La version gabonaise des «Démolisseurs de l’extrême», l’émission de Discovery Science, n’aura pas été spectaculaire ce dimanche 27 octobre avec Entraco. Après un flop retentissant à 11 h, le dynamitage de la Fondation Jeanne Ebori a eu lieu à la nuit tombée dans la pénombre. La chronique d’une très longue journée.
Bien de gens connaissent «Les démolisseurs de l’extrême», l’émission de Discovery Science qui donne à voir des démolitions de structures plus épatantes les unes que les autres. A chaque fois, il y a un défi portant généralement sur les dégâts ou les plausibles effets pervers de la démolition d’une grosse construction. L’entreprise gabonaise Entraco y était presque ce dimanche 27 octobre, jour du dynamitage de la partie Est de la tour qui abritait l’hôpital de la Fondation Jeanne Ebori. Le défi : faire tomber par «basculement sécurisé à l’aide des explosifs» un gros pan de cet immeuble de huit étages en béton super armé et pesant des centaines de tonnes, sans causer de dommages aux constructions environnantes habitées par des familles ou occupées par des entreprises.
L’alerte avait été donnée quelques jours avant, demandant à tous les habitants de quitter leurs maisons dans la matinée en y laissant toutes les fenêtres ouvertes, le dynamitage étant programmée pour 11 heures. Tôt dans la matinée, toutes les rues adjacentes avaient été bouclées, la police et les pompiers appelés en renfort et le courant coupé dans la zone. Avec une demi-heure de retard sur l’heure indiquée, le tir de dynamite a été donné et Jeanne Ebori, la vieille dame de béton qui veille à l’entrée et la sortie de la montée et de la descente du quartier Louis, est restée imperturbable. Pas un seul gravât n’en est tombé. Un flop. Les artificiers rencontrés auparavant assuraient pourtant avoir injecté dans les fondations de la partie à détruire, 60 Kg d’explosif.
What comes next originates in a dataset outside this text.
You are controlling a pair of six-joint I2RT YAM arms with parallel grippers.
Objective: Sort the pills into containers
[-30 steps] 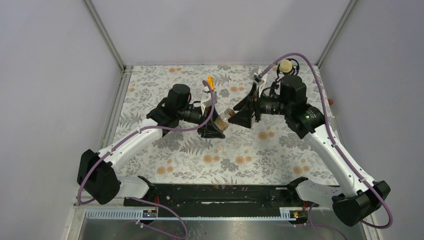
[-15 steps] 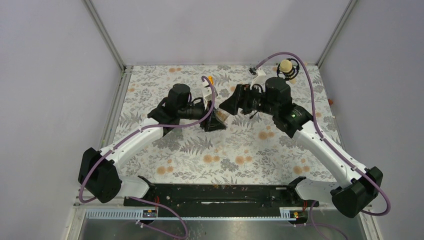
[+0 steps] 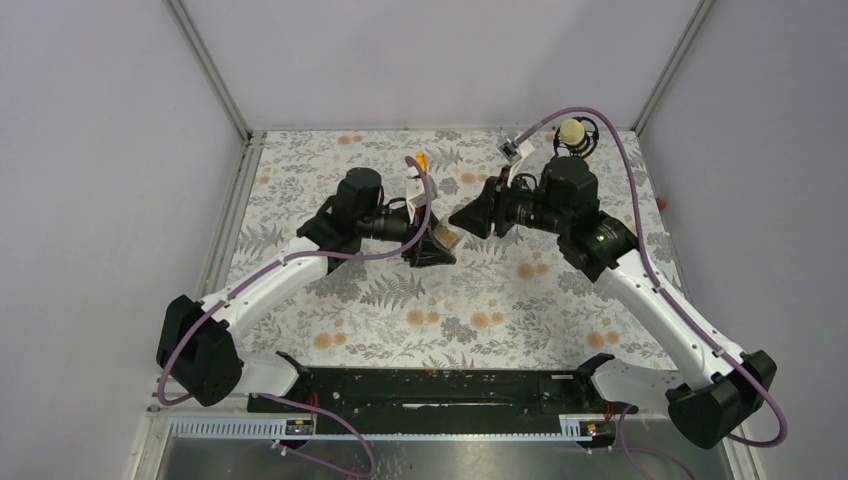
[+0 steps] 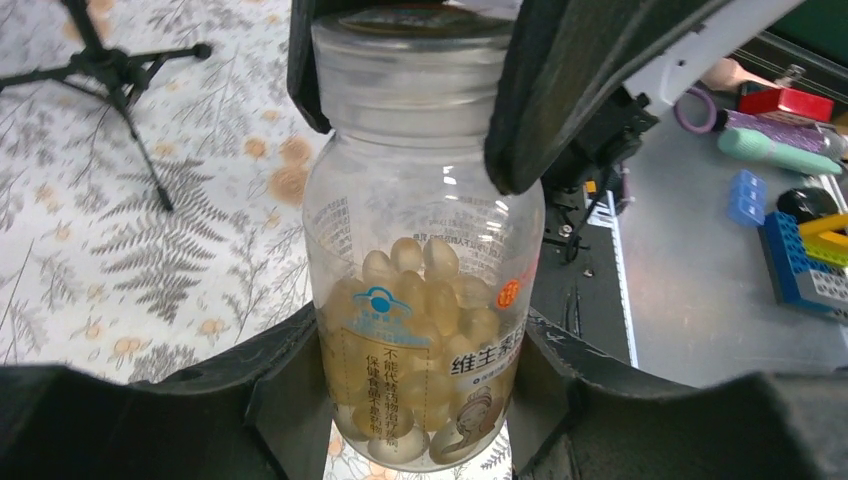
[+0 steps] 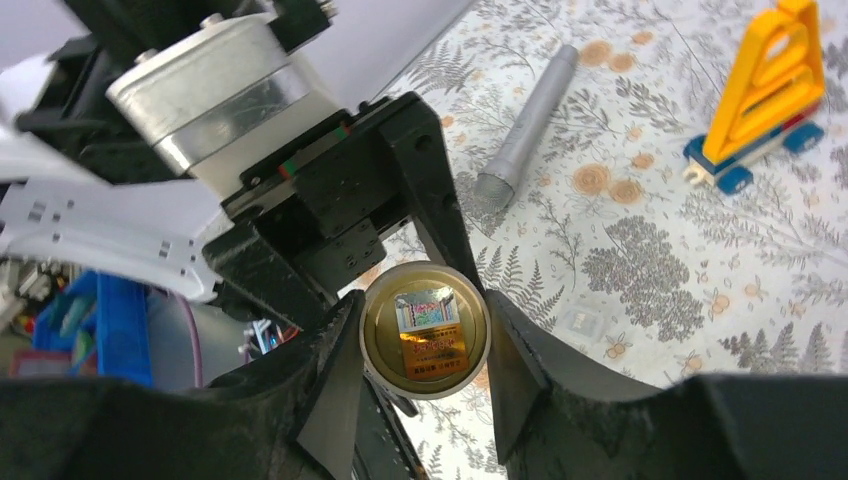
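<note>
Moved: The right arm has pulled back a little toward the right since half a second ago. The left arm sits almost where it was.
Left gripper [image 3: 432, 247]: Its two black fingers are closed tight on the bottom half of the jar, one on each side.
Jar: A small see-through plastic jar [image 4: 420, 280] that looks amber-tan. It is up off the flowered table cloth [image 3: 480, 300], held between the two grippers in the middle of the table.
Pills: Soft, pale yellow, shiny pills [image 4: 415, 300] fill the lower half of the jar.
Top: The round gold top [image 5: 425, 340] has a small sticker on it. I cannot tell if it is a lid or a seal.
Right gripper [image 3: 462, 220]: Its fingers are pressed on both sides of the neck, right by the gold top.
How it handles: The jar looks light and stiff, with smooth, slippery sides. Squeezed too hard, the thin wall may bend.
Where to hold: The wide body for steady holding, and the ridged neck for twisting.
What could go wrong: If the jar tips with the top off, the pills could roll out.
Nearby: A grey metal tube [image 5: 525, 130] and an orange triangle piece on a blue base [image 5: 770, 95] lie well apart from the jar.
</note>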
Et tous les badauds accourus pour assister au dynamitage, par les «démolisseurs tropicaux de l’extrême», de l’édifice qui porte le nom de la mémé du président de la République, y sont allés de leurs commentaires, accusant notamment les artificiers gabonais d’amateurisme. Surtout que l’entreprise sous-traitante d’Entraco, pour cette opération, portait un nom pour le moins étonnant : Mercenaires du développement (MDD). Visiblement déçus de ce que l’immeuble était là, les narguant, ceux-ci ont livré des explications diverses. Notamment qu’Entraco ne leur avait pas livré les informations qu’il fallait. Bref, une nouvelle explosion a été annoncée pour 13 h 30. Selon un contremaître de MDD, il était désormais question de percer de nouveaux trous dans les fondations de l’édifice pour y placer 40 dynamites.
A l’heure indiquée, 13 h 30 ; rien, pas d’explosion. Nouveau report pour 17 h 30. A ce troisième rendez-vous, toujours rien. L’exaspération a commencé à gagner les riverains qui avaient passé la journée dans la rue, hors de leurs habitations. A 18 h, ne voyant toujours rien, ils s’en sont pris au responsable de la sécurité, un européen heureusement calme, compréhensif et franc qui commençait à en prendre pour son matricule.
Par ailleurs, les policiers également fatigués alors qu’ils avaient été relevés à 14 h, ont laissé la circulation reprendre sur le boulevard du bord de mer et sur la descente de Louis qui étaient fermés toute la journée. Ce qui a provoqué l’ire des riverains décidés à rentrer chez eux. Nouvelle négociation et nouvelle annonce de l’ultime explosion. Et, un peu avant 19 h, la sirène de mise en garde a sonné trois fois et après une déflagration plus puissante que celle du matin, la partie de l’édifice à faire basculer est tombée… comme au ralenti.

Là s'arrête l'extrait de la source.